Deglutir o amor

11:35

Não sou uma pessoa muito sensível. De um certo modo, por assim dizer, costuma-me ser moderadamente indiferente a morte do parente de um conhecido, quando sei que alguém ficou doente, ou, sabe Deus que desgraça aconteceu a quem. É a vida, e quem ainda não sabe o que a vida é, abra os olhos. A injustiça não é uma (má) escolha, é um facto. Por mim viviam todos. Todos milionários, todos a vender saúde. Mas eu não posso escolher, e desfruto desta consciência para sofrer apenas onde estritamente necessário, e nem um mílimetro mais à frente.

Mas devo admitir, todavia, que quem não sente, não é filho de boa gente.
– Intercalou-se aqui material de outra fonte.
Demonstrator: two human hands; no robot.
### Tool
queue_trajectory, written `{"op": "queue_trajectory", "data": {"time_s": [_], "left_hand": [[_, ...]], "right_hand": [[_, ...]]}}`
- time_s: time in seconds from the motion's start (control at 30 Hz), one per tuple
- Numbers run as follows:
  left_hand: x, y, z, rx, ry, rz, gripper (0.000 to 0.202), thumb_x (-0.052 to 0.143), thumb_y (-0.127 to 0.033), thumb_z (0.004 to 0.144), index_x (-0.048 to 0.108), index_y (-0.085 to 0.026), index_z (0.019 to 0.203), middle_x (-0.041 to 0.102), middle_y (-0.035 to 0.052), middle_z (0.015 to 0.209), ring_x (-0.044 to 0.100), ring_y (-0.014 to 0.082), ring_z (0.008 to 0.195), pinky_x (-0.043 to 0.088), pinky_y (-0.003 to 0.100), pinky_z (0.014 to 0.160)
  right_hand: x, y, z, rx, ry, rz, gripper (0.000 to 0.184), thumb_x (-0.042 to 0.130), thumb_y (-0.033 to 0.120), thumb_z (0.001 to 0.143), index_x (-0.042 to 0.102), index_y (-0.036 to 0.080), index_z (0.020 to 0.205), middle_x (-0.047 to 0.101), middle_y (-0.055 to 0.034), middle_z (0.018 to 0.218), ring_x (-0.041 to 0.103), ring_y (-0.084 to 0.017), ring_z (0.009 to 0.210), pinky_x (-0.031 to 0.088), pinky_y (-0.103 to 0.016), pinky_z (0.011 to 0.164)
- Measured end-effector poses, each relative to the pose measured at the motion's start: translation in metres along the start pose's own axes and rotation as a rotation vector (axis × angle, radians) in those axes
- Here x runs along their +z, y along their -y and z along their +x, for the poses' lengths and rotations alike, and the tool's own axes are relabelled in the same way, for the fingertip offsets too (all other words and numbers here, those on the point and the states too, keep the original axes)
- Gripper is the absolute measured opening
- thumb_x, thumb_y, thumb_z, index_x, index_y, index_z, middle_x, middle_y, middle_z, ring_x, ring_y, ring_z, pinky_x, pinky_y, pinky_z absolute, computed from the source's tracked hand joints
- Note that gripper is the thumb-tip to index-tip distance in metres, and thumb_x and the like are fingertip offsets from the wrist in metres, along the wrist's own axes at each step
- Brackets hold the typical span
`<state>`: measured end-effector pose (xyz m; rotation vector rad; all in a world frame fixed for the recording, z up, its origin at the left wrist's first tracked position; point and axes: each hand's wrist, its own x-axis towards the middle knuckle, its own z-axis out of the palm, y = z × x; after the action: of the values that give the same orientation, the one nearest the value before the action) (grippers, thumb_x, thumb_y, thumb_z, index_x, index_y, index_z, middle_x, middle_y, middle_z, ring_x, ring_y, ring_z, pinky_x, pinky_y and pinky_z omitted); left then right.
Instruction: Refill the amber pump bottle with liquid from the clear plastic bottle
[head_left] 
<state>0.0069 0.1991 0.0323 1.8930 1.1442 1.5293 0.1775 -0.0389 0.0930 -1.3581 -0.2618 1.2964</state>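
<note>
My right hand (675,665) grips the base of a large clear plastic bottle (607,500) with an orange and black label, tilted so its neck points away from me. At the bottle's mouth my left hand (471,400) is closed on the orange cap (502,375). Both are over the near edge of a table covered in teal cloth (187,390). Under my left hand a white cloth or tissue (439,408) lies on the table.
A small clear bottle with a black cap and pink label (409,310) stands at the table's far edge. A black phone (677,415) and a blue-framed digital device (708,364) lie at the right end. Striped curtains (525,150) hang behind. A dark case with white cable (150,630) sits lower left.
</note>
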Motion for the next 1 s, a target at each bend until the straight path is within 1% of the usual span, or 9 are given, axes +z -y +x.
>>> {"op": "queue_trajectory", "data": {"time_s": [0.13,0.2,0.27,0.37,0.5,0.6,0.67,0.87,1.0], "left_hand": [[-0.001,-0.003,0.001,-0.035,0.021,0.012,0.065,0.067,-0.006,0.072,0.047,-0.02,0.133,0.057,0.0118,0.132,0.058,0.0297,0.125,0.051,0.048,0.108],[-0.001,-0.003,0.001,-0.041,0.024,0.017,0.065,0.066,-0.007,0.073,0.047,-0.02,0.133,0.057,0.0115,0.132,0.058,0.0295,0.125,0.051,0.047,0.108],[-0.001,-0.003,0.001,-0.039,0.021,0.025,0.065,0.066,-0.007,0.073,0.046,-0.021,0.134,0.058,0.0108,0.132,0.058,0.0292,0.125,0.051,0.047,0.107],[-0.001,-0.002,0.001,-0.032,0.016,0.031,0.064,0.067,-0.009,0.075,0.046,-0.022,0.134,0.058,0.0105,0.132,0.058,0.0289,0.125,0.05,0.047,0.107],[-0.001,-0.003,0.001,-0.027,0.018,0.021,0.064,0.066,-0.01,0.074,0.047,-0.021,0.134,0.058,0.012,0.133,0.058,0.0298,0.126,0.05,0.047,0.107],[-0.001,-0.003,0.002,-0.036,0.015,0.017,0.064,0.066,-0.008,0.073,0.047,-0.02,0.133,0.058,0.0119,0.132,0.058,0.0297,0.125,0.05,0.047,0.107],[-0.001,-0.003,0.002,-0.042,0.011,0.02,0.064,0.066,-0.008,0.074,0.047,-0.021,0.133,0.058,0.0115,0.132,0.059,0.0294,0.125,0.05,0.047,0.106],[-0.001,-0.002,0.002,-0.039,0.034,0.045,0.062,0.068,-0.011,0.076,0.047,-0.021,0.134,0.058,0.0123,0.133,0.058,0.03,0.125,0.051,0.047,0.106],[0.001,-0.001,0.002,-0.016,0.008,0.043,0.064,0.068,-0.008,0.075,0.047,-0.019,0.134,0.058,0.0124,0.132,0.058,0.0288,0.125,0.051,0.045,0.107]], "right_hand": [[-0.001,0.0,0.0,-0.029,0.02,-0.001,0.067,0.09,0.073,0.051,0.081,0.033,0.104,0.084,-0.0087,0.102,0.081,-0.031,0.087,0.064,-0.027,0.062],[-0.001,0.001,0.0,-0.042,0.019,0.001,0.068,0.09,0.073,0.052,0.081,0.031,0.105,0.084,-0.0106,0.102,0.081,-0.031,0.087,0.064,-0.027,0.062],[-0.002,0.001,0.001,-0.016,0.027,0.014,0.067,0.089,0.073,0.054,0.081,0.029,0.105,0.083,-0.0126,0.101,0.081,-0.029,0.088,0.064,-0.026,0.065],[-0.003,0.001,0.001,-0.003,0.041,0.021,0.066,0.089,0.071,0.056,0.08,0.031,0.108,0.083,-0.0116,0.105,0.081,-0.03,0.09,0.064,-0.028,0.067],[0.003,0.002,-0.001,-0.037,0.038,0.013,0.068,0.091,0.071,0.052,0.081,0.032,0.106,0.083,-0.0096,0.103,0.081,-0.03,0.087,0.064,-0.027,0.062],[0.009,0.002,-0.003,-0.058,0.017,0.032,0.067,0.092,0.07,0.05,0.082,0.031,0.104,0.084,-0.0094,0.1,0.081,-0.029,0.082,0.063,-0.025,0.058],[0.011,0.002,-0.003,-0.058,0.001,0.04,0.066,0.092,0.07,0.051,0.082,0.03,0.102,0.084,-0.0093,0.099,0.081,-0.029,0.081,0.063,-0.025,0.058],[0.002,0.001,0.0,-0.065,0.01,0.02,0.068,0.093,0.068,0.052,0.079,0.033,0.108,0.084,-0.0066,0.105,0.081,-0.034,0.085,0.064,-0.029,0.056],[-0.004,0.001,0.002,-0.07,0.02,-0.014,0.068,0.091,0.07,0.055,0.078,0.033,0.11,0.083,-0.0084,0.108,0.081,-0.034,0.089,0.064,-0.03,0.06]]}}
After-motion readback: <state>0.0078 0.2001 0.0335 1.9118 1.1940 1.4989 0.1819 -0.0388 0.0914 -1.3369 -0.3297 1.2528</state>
E enquanto eu não estabeleço que os meus pais são tão bons quanto possível, mas que possivelmente eu até desejava mais. Contorço-me porque é a mim que me dói se me beliscam. Eu não entendo chinês e os russos, por norma, não compreendem latim. Não há nada que se iguale ao amor aos meus filhos. São meus. São eu. São a minha pele, que eu toco, que eu cheiro. Os meus bebés. São mesmo. São meus. São bebés. Assola-me o medo. Não os quero perder, nem no mar como a tragédia na ordem do dia*. Nem nos afectos. Quando ao fim do dia estou cansada, deito um e deito o outro, mudo uma fralda, o outro foge. "Anda cá!", "Veste as calças!", "Não tira a camisola!", E a bexiga contrai-se. Estou o aflita, mas tenho que esperar. E tenho sede, sede de tempo sem fazer, sem nenhum afazer. Toda a gente sabe que beber quando se está aflito só aumenta a vontade, o constrangimento. Todo o tempo do mundo.

Passo o dia a morrer de saudade.


* Ora, vejamos, estava na ordem do dia quando escrevi isto, em Fevereiro. Mas vocês percebem a ideia.